Luckily some hikers with brightly colored hiking gear were approaching from the other side of a stream (that's why I had lost my trail, it crossed the stream!). I quickly climbed a downed tree, and made my way across the stream and over to the area that I had seen the people. The trail wasn't too far from where I climbed down, and I decided to just try not to get lost at this point!

The trail seemed to go on forever, and I finally figured out where I was on my map. Although I had hiked a good 7.5 miles, I still had over 3 to go. I wasn't hearing nor seeing any more hikers, just trees, trees, and shrubs. Then I heard a bit of rustling ahead and to the left of the trail, and this is what I saw:


Yes, that's a bear! He/She hadn't seen me yet and was foraging around at this point. I moved forward to try to get a clearer shot.


At that point, it saw me as well. (remember the sequoias here are gigantic, the log behind the bear is the size of an average full grown tree). We stood staring at each other, both startled, and wondering what to do now.

Here's a close-up of that shot.

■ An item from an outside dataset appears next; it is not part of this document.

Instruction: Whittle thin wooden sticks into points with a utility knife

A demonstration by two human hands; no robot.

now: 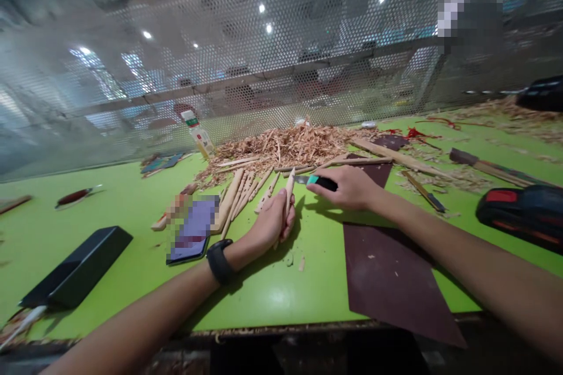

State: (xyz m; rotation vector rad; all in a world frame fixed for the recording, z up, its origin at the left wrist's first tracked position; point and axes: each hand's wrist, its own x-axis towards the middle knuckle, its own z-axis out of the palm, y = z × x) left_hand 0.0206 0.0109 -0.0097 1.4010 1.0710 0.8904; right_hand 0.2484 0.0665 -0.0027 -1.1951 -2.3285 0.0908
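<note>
My left hand (278,220) is closed round a pale wooden stick (290,184), its pointed end upward. In my right hand (349,187) is a knife (323,182) with a black and teal handle. Its short blade (301,179) is close to the stick's tip; whether it touches I cannot tell. Left of my left hand lie several carved wooden sticks (241,193) and a flat wooden piece (227,202). A phone (193,231) with a lit screen rests beside them. Beyond my hands a heap of wood shavings (294,143) spreads over the green table (272,299).
Brown sandpaper sheets (391,269) lie under my right forearm. A black and red case (523,211) stands at right, a dark box (79,263) at left. A carton (199,136) leans near the perforated metal screen (246,70). A red-handled knife (77,197) lies far left.
</note>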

I wanted to get more pictures, but I didn't want to get too close. The bear decided for me, and instantly started to run away. I guess I am too scary. I tried to move in it's direction to see if I could get some more pics, but he was sooooo fast! I found out later that they can run 35-40mph!


There's the bear running from me, far away (my camera is on zoom). Just before I took this picture, the bear had jumped sideways and I heard a hiss-like growling type noise. Now I am wondering if the bear had run into a mountain lion or a wild cat. He ran faster after that, though!

So, now I have a huge adrenaline rush, and watch the forest carefully as I move on. I felt a bit like Dorothy from the Wizard of Oz, thinking to myself "lions and tigers and bears, oh my..."

I made it safely back to the parking lot, then headed back up the bumpy dirt road, and made my way to Uncle Gene's. On the way, I had one more animal sighting:


This snake was laying just like this across my path on the country road I was on. I pulled over to take his picture, and I wondered if he was dead. I approached him, and my shoes caught on gravel, making a lot of noise. this was his response:


ok, not dead, not dead (as his tounge flickers at me, and his tail wiggles). I told him to be careful in the road, and I got in my car and drove away.

Uncle Gene was waiting for my arrival when I got back, and he took me on a bit of a tour of the town of Reedley where he used to live with his wife Jody before she passed away. Uncle Gene took me to his favorite dinner restaurant, and I got to meet the owner. Gene's lady friend joined us for dinner once we were there. Her name is Dorothy, and she is very nice.


On the way back to Uncle Gene's house, we stopped to see Aunt Jody's grave. She is buried in the veterans section of the cemetery. A week later, Uncle Gene would be leading the procession at the cemetery for Memorial Day.